_Dataset section_
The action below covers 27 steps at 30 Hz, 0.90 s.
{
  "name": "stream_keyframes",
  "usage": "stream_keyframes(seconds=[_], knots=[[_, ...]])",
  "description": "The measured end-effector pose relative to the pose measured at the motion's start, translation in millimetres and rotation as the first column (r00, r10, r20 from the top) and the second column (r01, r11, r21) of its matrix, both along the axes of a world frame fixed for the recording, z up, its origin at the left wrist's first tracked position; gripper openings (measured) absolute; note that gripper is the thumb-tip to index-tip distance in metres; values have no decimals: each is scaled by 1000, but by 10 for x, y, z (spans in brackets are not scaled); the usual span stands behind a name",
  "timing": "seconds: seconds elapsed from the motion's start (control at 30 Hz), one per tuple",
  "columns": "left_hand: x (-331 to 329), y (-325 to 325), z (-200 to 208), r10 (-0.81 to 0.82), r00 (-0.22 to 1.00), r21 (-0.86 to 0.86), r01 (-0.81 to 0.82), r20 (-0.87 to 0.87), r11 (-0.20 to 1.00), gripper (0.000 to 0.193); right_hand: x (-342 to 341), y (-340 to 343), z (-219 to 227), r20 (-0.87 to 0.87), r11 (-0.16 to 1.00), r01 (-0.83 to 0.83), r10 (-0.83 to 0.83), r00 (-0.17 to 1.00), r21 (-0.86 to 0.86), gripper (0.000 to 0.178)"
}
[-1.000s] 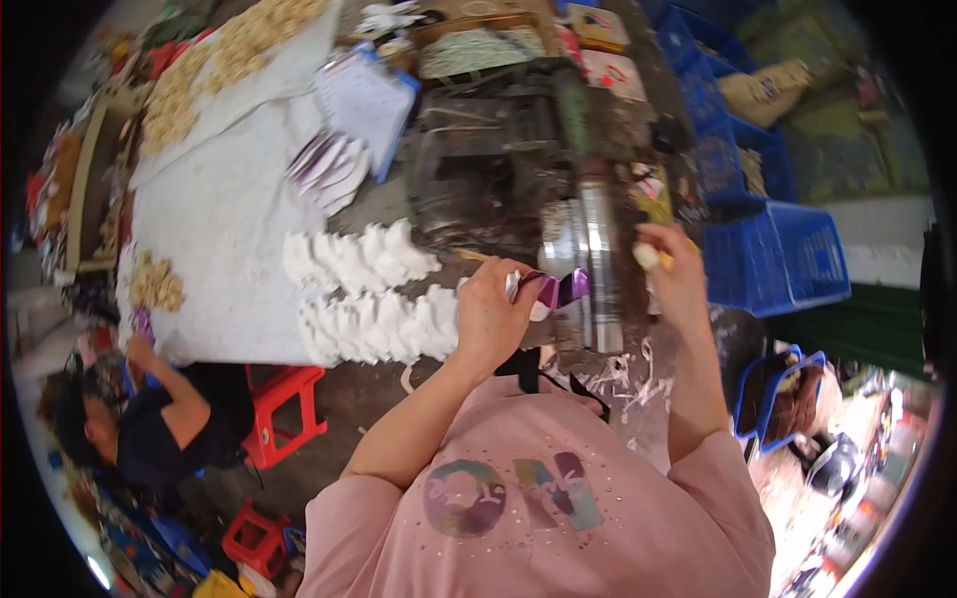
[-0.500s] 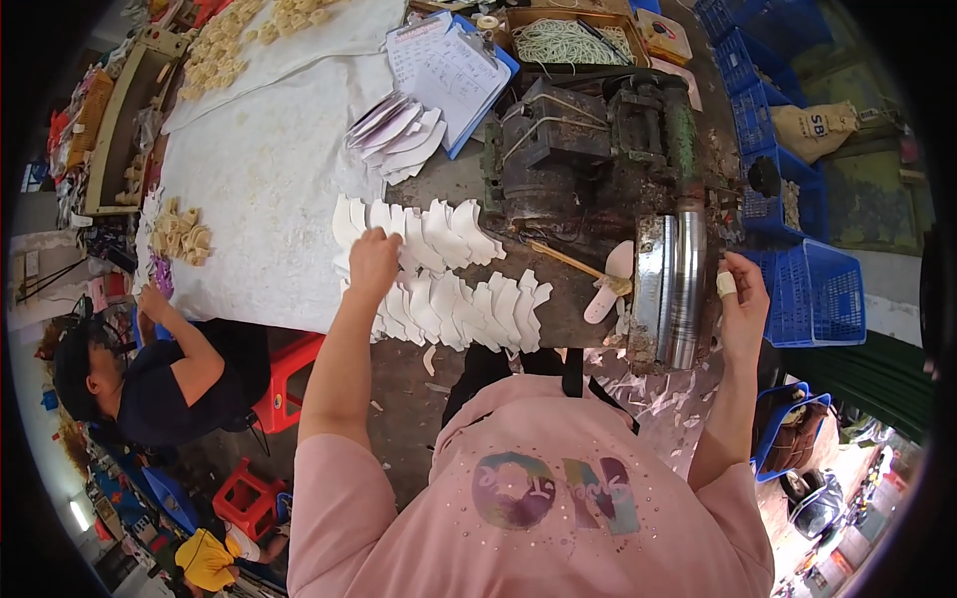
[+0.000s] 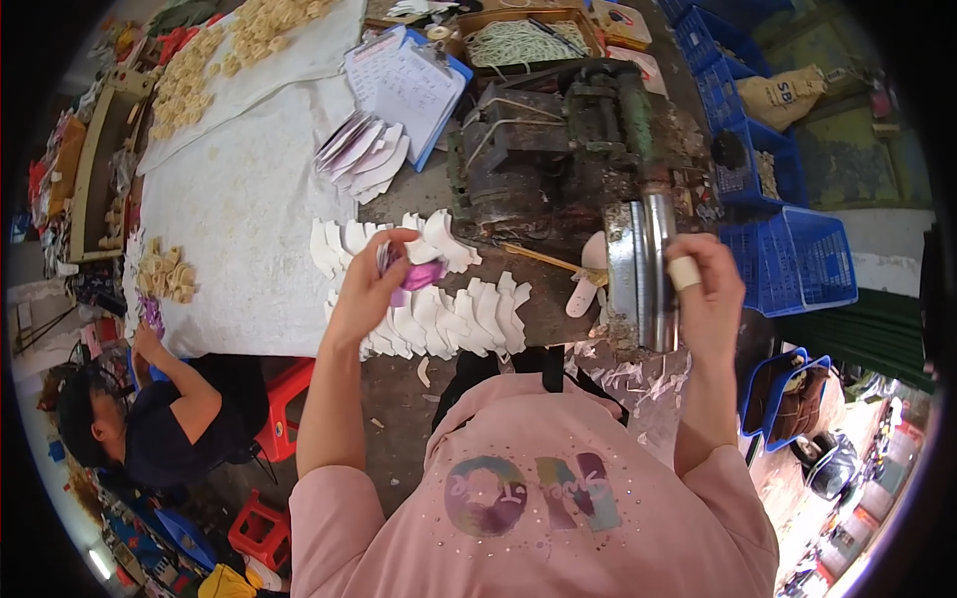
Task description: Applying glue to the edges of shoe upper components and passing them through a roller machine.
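Note:
My left hand (image 3: 374, 289) is closed on a curved cut-out piece (image 3: 425, 274) whose purple side shows, lifted above the white pieces. Under and beside it, matching white pieces overlap in two rows, a far row (image 3: 444, 239) and a near row (image 3: 454, 317). My right hand (image 3: 713, 299), one digit wrapped in pale tape, is at the right side of the shiny metal roller (image 3: 658, 269) of a machine (image 3: 523, 149). Its fingers are loosely bent, and I see nothing held in them; whether they touch the roller is unclear.
A wooden-handled brush (image 3: 538, 256) and a pink flat piece (image 3: 580, 296) lie left of the roller. Behind are stacked pieces (image 3: 364, 154), a clipboard (image 3: 424, 95) and a tray of cords (image 3: 523, 42). Blue crates (image 3: 788, 264) stand right; another person (image 3: 150, 409) sits left.
My left hand has picked up a piece from the far row, and its purple side now shows. My right hand has moved in toward the roller. The whole view has shifted slightly.

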<state>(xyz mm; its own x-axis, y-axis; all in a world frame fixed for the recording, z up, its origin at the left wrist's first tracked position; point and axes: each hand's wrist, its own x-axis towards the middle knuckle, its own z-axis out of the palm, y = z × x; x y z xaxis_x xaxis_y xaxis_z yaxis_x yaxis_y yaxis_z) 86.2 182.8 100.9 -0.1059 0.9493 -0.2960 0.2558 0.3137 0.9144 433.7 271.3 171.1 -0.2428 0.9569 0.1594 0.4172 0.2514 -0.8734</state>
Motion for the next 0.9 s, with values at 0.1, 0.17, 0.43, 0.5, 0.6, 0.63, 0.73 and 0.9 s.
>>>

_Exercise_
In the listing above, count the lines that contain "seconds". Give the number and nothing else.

_Reply_
2